まず「MX-5 クラブ」は、日本仕様の16インチ・ホイール&195/50R16タイヤに替わり、ガンメタル・カラーの17インチ・ホイールに205/45R17タイヤを履く。サスペンションもビルシュタイン製のショックアブソーバーで強化され、タワーブレースを装着することで車体の剛性も向上(ただし以上2点は 6速MT仕様のみ)。ボディにはフロント・エアダムとリアにリップスポイラーが装着される。

さらにパッケージ・オプションとして、BBS製17インチ鍛造ホイールやブレンボ製フロント・ブレーキ、空力向上に効果のあるサイドシル・エクステンション、リアのバンパー・スカートが用意されるという。これらのパーツは、ワンメイク・レース用車両のコンセプト・モデルとして日本でも東京オートサロンで公開されたGlobal MX-5 Cup」レースカーが装備していたものだ。


2016 MX-5 Launch Edition (PRNewsFoto/Mazda North American Operations)
そして事前予約により1,000台のみ注文を受け付けるという「MX-5 ローンチ・エディション」は、米国仕様の上級グレード「Grand Touring」をベースに、「ソウルレッド」のボディ・カラーと「スポーツ・タン」のレザー・インテリアが組み合わされる。これはローンチ・エディションだけに用意される特別なカラー・コンビネーションで、日本仕様にも(今のところ)設定がない。こちらも17インチ・ホイールが標準装備となる。さらにオーナーには、BluetoothでスマートフォンやPCと接続できるボーズ製ポータブル・スピーカーがプレゼントされるそうだ。

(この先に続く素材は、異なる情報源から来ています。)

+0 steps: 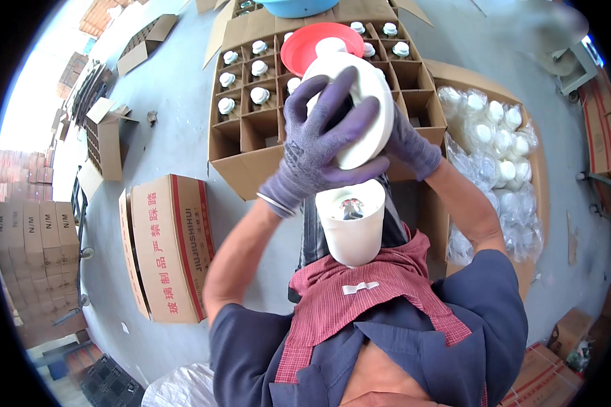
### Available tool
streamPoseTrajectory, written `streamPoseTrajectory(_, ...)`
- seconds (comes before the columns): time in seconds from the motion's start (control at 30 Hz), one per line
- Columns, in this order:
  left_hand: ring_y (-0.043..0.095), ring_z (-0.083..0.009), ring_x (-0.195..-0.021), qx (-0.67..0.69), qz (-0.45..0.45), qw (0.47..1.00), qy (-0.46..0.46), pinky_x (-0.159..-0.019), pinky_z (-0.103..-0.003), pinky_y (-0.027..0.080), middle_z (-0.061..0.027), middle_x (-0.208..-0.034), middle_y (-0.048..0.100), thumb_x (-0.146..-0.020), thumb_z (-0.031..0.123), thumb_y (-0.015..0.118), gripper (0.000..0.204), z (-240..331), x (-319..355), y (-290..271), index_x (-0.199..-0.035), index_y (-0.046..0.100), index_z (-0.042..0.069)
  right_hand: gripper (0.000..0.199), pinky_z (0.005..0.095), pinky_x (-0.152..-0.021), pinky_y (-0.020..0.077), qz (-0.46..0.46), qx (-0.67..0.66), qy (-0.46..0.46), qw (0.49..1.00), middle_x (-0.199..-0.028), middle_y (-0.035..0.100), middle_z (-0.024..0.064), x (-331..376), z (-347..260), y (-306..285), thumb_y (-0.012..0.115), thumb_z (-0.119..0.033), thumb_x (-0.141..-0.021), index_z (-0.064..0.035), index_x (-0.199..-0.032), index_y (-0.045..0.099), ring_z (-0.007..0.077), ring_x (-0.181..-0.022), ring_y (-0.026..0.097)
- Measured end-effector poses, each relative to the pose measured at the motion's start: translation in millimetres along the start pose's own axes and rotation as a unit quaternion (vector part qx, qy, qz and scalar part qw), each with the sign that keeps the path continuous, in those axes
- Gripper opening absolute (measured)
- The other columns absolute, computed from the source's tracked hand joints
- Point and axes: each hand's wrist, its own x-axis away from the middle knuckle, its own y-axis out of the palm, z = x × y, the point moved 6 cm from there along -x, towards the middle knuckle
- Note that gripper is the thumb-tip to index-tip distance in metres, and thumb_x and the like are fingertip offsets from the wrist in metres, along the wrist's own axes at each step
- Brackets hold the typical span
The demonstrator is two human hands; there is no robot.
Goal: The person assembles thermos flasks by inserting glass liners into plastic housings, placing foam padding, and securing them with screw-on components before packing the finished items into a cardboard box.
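In front of my chest, both gloved hands hold up a rounded white plastic piece [366,139] with a broad rim, tilted; its exact kind is not clear. My left hand [319,136], in a purple-grey glove, has its fingers curled over the near face. My right hand [412,146] grips the right side, its fingers mostly hidden behind the piece. Below them, at my lap, stands an open white cylindrical container [351,237] with something shiny inside. Beyond my hands lies a red round dish [304,51] on top of a divided carton [248,176] of white-capped bottles [260,95].
To the right, an open carton [533,271] holds white-capped items in clear plastic [499,139]. A closed carton [166,251] sits on the floor at left. At the far edge is a blue basin [302,7]. Stacked cartons [37,251] line the left.
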Motion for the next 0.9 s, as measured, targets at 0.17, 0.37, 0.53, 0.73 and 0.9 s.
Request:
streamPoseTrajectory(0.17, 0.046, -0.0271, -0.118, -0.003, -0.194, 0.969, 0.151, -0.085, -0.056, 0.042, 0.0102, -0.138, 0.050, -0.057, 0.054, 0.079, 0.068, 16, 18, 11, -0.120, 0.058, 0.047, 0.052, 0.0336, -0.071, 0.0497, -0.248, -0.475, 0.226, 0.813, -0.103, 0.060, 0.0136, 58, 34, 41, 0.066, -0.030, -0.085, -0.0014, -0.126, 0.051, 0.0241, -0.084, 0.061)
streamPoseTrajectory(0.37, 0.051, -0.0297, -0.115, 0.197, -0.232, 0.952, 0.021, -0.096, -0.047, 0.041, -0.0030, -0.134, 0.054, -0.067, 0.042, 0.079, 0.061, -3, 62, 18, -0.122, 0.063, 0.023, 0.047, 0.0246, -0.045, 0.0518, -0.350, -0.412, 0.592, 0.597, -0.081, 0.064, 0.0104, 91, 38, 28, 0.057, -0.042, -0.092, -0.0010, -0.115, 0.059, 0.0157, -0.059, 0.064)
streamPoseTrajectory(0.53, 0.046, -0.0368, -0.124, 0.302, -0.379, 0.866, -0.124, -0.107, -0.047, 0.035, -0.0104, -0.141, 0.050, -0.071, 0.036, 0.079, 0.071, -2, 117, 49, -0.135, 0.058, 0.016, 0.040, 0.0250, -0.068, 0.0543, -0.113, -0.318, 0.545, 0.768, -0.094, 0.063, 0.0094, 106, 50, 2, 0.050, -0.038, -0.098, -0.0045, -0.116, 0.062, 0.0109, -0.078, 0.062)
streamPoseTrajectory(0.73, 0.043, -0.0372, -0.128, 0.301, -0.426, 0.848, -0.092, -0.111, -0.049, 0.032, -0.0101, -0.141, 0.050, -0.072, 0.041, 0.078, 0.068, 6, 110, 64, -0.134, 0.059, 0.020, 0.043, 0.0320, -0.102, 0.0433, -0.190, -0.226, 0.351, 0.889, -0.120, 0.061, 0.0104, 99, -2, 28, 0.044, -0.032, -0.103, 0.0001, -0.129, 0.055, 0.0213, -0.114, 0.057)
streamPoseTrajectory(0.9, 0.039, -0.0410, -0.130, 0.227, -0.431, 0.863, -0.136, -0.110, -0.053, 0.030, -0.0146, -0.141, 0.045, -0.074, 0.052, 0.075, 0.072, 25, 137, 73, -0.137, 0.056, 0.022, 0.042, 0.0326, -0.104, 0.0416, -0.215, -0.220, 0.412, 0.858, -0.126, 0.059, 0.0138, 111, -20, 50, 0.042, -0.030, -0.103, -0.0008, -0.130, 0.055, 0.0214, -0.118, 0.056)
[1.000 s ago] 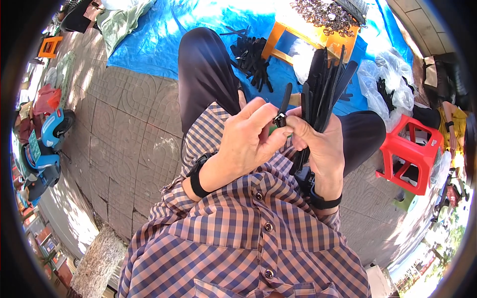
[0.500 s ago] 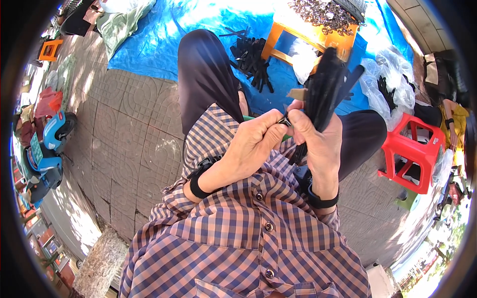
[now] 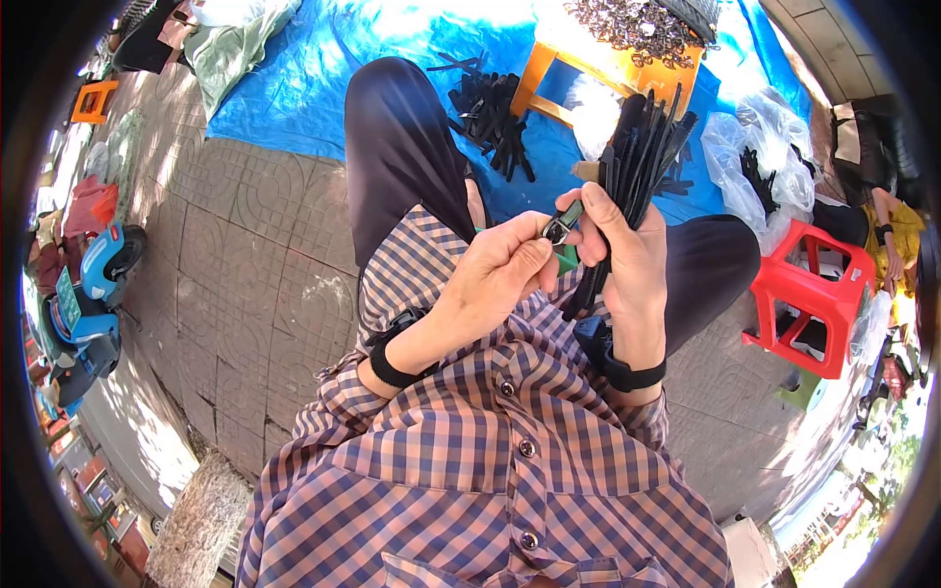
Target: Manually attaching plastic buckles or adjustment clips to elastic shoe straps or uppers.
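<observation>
My left hand [image 3: 502,263] is closed, with thumb and forefinger pinching a small metal buckle [image 3: 556,232] on the end of a dark strap. My right hand [image 3: 632,265] is wrapped round a bundle of thin black straps [image 3: 639,147] that fans out upward, and its lower ends hang below the palm. Right thumb and fingertips also grip the buckle's strap close to my left fingertips. Beside the bundle a small brown tab [image 3: 585,171] sticks out. Both hands are close together above my lap.
On a blue tarp [image 3: 314,88] ahead lies a heap of black straps [image 3: 495,122]. An orange stool [image 3: 534,78] carries a pile of dark metal pieces [image 3: 642,29]. Clear plastic bags [image 3: 760,147] and a red stool [image 3: 818,279] stand to the right, where another person's arm [image 3: 887,245] shows.
The strap bundle, blurred before, is now still and its strap ends have spread apart. The buckle between my fingers has turned and shows more plainly; my left hand has shifted slightly left.
</observation>
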Action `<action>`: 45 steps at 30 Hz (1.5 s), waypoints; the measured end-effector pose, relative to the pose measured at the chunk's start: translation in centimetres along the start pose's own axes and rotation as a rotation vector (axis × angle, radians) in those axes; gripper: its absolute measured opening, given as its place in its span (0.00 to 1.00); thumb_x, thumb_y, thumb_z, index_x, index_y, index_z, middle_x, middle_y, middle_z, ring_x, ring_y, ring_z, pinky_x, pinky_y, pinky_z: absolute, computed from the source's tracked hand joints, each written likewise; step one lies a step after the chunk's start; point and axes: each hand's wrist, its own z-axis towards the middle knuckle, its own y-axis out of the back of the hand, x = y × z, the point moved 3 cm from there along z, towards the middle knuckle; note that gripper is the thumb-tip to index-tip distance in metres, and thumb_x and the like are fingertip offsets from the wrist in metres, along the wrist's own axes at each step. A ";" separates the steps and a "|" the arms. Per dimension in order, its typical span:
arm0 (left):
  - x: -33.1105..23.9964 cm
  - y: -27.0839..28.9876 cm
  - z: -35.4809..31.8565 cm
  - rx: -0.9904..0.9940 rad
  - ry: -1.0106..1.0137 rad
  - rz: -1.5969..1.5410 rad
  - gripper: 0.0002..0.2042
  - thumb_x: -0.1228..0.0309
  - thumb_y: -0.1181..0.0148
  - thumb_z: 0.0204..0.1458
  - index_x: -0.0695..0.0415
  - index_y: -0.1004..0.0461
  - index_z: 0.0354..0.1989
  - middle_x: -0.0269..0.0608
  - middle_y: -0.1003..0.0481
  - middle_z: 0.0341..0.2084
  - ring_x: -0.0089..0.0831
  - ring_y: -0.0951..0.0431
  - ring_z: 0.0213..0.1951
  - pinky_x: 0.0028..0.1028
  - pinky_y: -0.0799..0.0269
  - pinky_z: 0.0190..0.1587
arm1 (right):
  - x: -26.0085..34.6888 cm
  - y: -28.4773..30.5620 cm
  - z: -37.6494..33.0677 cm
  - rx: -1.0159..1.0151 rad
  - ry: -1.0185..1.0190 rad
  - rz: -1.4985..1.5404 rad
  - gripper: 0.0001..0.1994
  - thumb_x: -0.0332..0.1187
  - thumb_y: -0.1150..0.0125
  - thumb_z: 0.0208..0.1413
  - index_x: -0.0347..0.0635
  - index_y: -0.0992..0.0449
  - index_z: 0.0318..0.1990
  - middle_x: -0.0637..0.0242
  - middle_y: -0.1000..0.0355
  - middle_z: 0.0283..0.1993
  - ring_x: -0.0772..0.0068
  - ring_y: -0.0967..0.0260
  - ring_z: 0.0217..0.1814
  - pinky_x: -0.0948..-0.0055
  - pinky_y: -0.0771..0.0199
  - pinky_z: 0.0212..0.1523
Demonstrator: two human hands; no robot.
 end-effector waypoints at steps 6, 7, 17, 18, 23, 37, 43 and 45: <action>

米国仕様のMX-5は既報の通り、日本仕様ロードスターより排気量が大きな2.0リッター直列4気筒「SKYACTIV-G」エンジンを搭載する。最高出力155hp/6,000rpm、最大トルク148 lb-ft(約20.5kgm)というスペックは、米国仕様の「マツダ3(日本名:アクセラ)」からほぼ変わりなし。スポーツカー向けにチューンアップされているどころか、最大トルクは若干下がっている(マツダ3は150 lb-ft)。この点では日本と欧州で売られる1.5リッター・エンジンの方が、"スペシャル・チューン"感は強いと思われる。車両重量もMTで約1,058kgと、日本仕様より50kg近く重い。

一足先に日本仕様の新型ロードスターに試乗させていただいた経験から言わせてもらえば、あの車体もエンジンも軽快な魅力は、少しばかりパワーに余裕がある米国仕様にも勝ると信じているし、購入後しばらく乗った後で足回りを変更するならともかく、最初から17インチ・タイヤやビルシュタイン製ダンパーが組み込まれているのは逆に勿体ない気がする。マツダ ロードスターに乗ろうと思うような方なら、丹念に仕上げられた標準の足回りをまずは味わってみても決して損ではないはずだ。ただし、タン・カラーのインテリアは別。これは是非、日本のオーナーも選べるようにしていただきたいところ。おそらく新型マツダ ロードスター最大の弱点は、内外装のカラーの組み合わせによるバリエーションが乏しいことだから。もっとも、米国で一足先に登場したということは、日本でも限定モデル等として追加される可能性が見えて来る。

気になる2台の特別な新型マツダ ロードスター...ではなく、MX-5 ミアータ。ニューヨークから実車の写真が届いたらまた改めてご紹介しよう。